What you need to do: An exact restatement of the entire listing is needed, excluding all images.

Information shown:
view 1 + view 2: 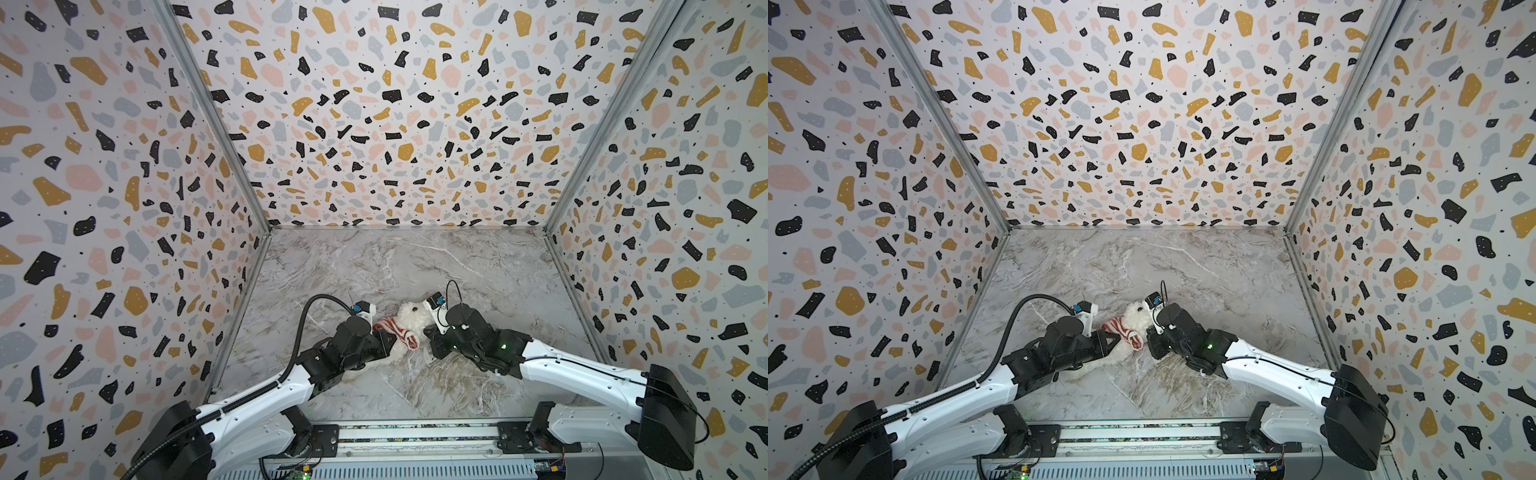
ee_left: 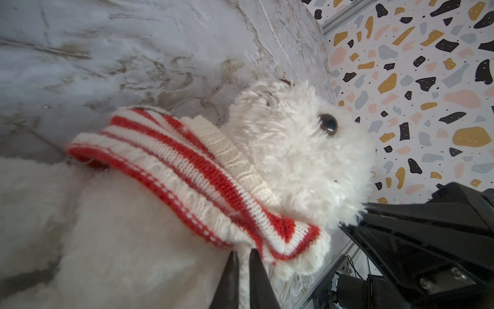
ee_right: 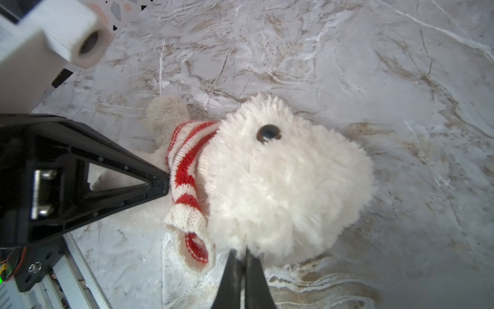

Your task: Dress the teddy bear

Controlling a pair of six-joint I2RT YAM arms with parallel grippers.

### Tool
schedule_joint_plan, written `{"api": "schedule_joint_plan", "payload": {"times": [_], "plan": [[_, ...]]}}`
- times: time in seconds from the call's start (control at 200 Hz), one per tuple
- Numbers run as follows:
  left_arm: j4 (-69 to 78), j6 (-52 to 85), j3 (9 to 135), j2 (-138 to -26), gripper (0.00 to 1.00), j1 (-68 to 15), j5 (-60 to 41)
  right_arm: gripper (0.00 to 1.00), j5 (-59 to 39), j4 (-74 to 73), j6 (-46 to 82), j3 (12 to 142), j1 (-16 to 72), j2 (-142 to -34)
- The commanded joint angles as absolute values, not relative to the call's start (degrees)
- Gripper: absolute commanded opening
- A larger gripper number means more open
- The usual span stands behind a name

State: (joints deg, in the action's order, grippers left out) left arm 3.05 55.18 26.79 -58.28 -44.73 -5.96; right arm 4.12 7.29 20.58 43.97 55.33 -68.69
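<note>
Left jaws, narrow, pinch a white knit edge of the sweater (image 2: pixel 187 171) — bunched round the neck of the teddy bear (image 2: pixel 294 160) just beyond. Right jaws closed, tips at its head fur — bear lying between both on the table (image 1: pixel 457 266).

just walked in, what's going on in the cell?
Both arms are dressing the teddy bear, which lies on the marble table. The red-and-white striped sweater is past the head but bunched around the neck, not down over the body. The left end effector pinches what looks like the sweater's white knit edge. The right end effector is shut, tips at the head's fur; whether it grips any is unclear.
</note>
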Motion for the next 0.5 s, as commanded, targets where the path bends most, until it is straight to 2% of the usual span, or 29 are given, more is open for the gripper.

Task answer:
view 1 + view 2: 
ee_left: 
ee_right: 

Your task: Dress the teddy bear

Controlling a pair of six-joint I2RT YAM arms with parallel grippers.

### Tool
schedule_joint_plan, written `{"api": "schedule_joint_plan", "payload": {"times": [_], "plan": [[_, ...]]}}`
- times: time in seconds from the call's start (control at 200 Hz), one per tuple
- Numbers run as follows:
  left_arm: j4 (-69 to 78), j6 (-52 to 85), j3 (9 to 135), j2 (-138 to -26), gripper (0.00 to 1.00), j1 (-68 to 15), j5 (-60 to 41)
  right_arm: gripper (0.00 to 1.00), j5 (-59 to 39), j4 (-74 to 73), j6 (-46 to 82), j3 (12 to 142), j1 (-16 to 72), j2 (-142 to -34)
- The commanded joint angles as absolute values, not relative to the call's start (degrees)
- Gripper: absolute commanded opening
- A larger gripper number means more open
- The usual span stands behind a name

State: (joints deg, in the action's order, grippers left out) left arm 3.05 55.18 26.79 -58.28 -44.73 -5.96; right arm 4.12 7.29 20.58 43.97 55.33 -68.69
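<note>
Left jaws, narrow, pinch a white knit edge of the sweater (image 2: pixel 187 171) — bunched round the neck of the teddy bear (image 2: pixel 294 160) just beyond. Right jaws closed, tips at its head fur — bear lying between both on the table (image 1: pixel 457 266).

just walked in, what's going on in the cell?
Both arms are dressing the teddy bear, which lies on the marble table. The red-and-white striped sweater is past the head but bunched around the neck, not down over the body. The left end effector pinches what looks like the sweater's white knit edge. The right end effector is shut, tips at the head's fur; whether it grips any is unclear.
</note>
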Motion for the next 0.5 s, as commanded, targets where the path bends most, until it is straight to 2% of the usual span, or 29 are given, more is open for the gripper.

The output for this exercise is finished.